* _Your assignment_
Exactly as written, copy the lines that run from the start of the data below to the line containing "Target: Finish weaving", both ends included.

* _Material provided_
[Start of section]
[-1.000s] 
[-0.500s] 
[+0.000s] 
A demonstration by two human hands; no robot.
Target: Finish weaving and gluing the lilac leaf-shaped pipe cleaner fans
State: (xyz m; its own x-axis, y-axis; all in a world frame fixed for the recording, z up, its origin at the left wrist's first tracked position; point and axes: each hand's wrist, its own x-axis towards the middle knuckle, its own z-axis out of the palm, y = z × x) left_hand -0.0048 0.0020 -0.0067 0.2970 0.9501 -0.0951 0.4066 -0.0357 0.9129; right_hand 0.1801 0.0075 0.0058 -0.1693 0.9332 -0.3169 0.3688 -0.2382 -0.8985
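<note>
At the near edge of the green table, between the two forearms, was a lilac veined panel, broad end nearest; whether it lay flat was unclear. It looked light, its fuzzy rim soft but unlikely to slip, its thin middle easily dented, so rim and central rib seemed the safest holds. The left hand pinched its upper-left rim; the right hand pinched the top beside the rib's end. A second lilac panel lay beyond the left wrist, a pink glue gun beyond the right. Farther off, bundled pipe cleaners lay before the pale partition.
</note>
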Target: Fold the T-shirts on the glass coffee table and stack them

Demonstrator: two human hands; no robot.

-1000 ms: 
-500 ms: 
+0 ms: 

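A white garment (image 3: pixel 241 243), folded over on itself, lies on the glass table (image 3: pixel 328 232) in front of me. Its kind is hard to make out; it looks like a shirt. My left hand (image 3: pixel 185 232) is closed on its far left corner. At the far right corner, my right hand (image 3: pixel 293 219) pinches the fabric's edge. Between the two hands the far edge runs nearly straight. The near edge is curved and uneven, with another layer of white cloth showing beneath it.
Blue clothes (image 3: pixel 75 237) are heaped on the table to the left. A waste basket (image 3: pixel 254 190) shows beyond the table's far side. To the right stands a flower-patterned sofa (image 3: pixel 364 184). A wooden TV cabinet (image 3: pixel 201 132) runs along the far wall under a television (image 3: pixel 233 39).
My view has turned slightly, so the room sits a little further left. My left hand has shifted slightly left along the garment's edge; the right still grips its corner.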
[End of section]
* _Output of the task_
[-1.000s] 
[-0.500s] 
[+0.000s] 
A demonstration by two human hands; no robot.
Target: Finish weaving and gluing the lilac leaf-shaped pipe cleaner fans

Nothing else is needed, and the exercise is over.